Light serves as the central guide through this surreal journey—not just as illumination, but as revelation and transformation. Echoing Surrealism’s fascination with hidden realities and cyclical time, shifting colours distort perception, dissolve linearity, and open portals between the conscious and subconscious. Shadows obscure as much as they reveal, unsettling the familiar and turning each season, as represented in the installation, into a recurring dreamscape rather than a fixed progression.

Screen 1: Dreaming
Ordinary Life by Yoriko Mizushiri, 2025, 10'

Dreaming dissolves boundaries between sensation and memory. Ordinary Life (2025), a hand-drawn animation by Japanese animator Yoriko Mizushiri, evokes the delicate, subconscious drift of dreams—its soft, fluid lines and pastel-toned images morph in and out of coherence, forming a world both familiar and strange. 

Screen 2: Waking
La Chute by Boris Labbé, 2018, 14'

Waking gives form to the formless, but not without struggle. In La Chute (2018), French animator Boris Labbé crafts a hypnotic, apocalyptic vision of descent and transformation. Hand-drawn celestial beings fall from the heavens, disrupting the cosmic order and giving birth to both heaven and hell. The film’s intricate, Bosch-like imagery and repetitive, haunting score suggest that even in wakefulness, reality remains precarious—its structure on the verge of collapse.

Screen 3: Hallucination
Mulika by Maisha Maene, 2021, 14'

Hallucination reveals the hidden layers beneath the surface.
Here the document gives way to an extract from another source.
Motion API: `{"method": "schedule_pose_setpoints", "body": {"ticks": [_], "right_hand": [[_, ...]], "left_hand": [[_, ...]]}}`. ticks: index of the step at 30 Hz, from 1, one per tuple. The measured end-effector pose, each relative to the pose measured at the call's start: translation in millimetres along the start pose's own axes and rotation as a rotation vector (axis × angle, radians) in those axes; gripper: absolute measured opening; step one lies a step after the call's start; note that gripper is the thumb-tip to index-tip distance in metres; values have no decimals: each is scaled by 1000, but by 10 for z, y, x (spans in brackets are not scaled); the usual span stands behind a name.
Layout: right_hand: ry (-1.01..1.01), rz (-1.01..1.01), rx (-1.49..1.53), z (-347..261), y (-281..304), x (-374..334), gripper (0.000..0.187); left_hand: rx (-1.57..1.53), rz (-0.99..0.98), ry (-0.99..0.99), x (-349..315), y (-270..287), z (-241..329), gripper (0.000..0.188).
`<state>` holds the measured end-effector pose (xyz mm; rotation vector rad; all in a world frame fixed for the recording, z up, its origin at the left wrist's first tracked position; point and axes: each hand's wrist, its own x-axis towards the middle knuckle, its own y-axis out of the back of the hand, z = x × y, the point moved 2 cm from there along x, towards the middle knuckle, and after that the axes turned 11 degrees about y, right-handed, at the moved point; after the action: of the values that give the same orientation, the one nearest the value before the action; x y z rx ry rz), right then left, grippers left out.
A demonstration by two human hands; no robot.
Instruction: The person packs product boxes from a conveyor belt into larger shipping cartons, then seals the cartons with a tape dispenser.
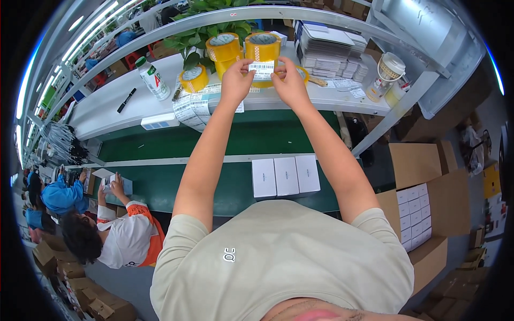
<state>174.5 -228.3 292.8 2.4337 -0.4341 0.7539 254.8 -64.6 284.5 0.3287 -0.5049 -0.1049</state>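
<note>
Both of my arms reach out over the green bench toward the shelf. My left hand (237, 81) pinches the left edge of a small white barcode label (261, 70), and my right hand (290, 84) pinches its right edge. Behind the label stand stacked rolls of yellow packing tape (263, 47), with another stack (223, 47) to the left; the label covers part of them. Closer to my body, three white boxes (286, 175) sit side by side on the green bench surface (225, 187).
On the shelf are a white bottle (152, 79), a black marker (126, 100), label strips (191, 111), stacked flat cartons (326, 51) and a cup (391, 68). An open carton (428, 160) of white boxes stands right. A co-worker (126, 232) handles a box at left.
</note>
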Motion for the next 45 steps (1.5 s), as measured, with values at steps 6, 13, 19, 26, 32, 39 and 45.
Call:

In Mulika (2021), Congolese film-maker Maisha Maene complicates the narrative around mining and exploitation in Goma through the point of view of an afronaut who wanders the streets of the Democratic Republic of Congo. The film blurs perception and revelation, embodying the heat and intensity of an altered state of awareness.

Screen 4: Reflection
Future Flowers by Hao Zhou, 2022, 10'

Reflection lingers between past and future, opening spaces for transformation. Future Flowers (2022) by Chinese film-maker Hao Zhou presents a part dystopic, part poetic meditation on identity, time, and belonging. Drifting between surreal imagery and quiet observation, the film invites viewers into an introspective state where memory and vision collapse into one.